Despite Kenney’s Rittenhouse Tweets, “Toke Back the Wall” Protest Still On
Though the battle against the Parks and Recreation Department, Friends of Rittenhouse Square, and city officials who enacted the Rittenhouse wall-sitting ban “due to continuous vandalism and marijuana smoking” looks like it could be over, marijuana activist N.A. Poe believes the war is not yet won.
He’s still planning a “Toke Back the Wall” smoke-in protest at 4 p.m. on Friday despite Mayor Jim Kenney‘s January 14th reversal-by-Twitter of the ban:
Regarding Rittenhouse Square, I'm frustrated too. This government is very large and at times things just get by you. Sit where you want. ✌️
— Jim Kenney (@JimFKenney) January 15, 2017
Along with my liberal view of park use, please don't litter, or graffiti the walls or smoke weed so obviously that you scare olds my age. 😆
— Jim Kenney (@JimFKenney) January 15, 2017
Poe called the controversial wall-sitting ban a called “a form of class warfare.”

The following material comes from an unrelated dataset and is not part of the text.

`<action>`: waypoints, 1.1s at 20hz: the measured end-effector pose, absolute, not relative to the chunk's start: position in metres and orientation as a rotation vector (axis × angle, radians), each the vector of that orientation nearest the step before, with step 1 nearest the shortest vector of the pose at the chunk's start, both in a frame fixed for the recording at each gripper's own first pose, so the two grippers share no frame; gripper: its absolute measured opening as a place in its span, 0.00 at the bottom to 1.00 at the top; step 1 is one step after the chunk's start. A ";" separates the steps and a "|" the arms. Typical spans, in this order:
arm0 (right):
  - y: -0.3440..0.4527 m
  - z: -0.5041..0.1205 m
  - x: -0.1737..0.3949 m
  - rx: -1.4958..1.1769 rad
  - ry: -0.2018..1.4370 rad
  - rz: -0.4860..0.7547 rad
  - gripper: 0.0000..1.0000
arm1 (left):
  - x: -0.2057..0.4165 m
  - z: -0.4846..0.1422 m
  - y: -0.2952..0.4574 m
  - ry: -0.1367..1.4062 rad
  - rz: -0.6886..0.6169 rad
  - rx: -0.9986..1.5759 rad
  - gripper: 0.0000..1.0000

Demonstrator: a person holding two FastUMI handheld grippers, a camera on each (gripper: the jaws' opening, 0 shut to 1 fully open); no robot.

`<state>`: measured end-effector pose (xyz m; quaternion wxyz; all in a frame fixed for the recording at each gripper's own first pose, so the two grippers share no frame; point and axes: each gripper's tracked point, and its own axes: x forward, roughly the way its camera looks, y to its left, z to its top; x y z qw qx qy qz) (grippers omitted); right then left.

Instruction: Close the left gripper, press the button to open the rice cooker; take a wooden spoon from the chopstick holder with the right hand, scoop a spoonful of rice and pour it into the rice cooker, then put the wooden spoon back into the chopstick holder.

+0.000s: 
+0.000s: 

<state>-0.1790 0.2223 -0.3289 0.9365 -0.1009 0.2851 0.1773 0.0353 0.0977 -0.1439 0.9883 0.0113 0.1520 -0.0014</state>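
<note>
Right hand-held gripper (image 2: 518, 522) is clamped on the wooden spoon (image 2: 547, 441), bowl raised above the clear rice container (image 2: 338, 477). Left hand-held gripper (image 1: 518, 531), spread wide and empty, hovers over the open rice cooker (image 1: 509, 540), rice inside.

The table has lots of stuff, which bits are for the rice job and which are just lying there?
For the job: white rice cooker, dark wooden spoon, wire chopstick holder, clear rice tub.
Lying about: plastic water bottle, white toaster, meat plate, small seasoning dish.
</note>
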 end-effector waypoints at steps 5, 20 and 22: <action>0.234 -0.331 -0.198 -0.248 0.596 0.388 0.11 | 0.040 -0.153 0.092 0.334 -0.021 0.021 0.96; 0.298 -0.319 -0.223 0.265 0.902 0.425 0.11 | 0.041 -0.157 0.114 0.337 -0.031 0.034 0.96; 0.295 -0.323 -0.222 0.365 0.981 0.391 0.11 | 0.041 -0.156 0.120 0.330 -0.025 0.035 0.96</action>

“Police aren’t there to do the bidding of the wannabe bourgeois of Philadelphia,” he said. “Their job is to protect public spaces and make them safe.”
Poe said he’s not sure how many people will show up at the event this Friday, but he’s expecting crowds in the hundreds. Similar events held by Poe, like the “pop up weed garden” held outside the Art Museum in October, have drawn 300 to 400 people.
Another protest, which is called “Sittenhouse” and planned for noon tomorrow, is also still expected to unfold. Nearly 500 people have indicated on Facebook that they plan to attend.
Poe said the Friday protest will also function as an “inauguration event.” He referenced the D.C. Cannabis Campaign’s plans for the inauguration in Washington, D.C., where organizers plan to hand out roughly 4,200 joints to be smoked exactly 4 minutes and 20 seconds into president-elect Donald Trump‘s speech.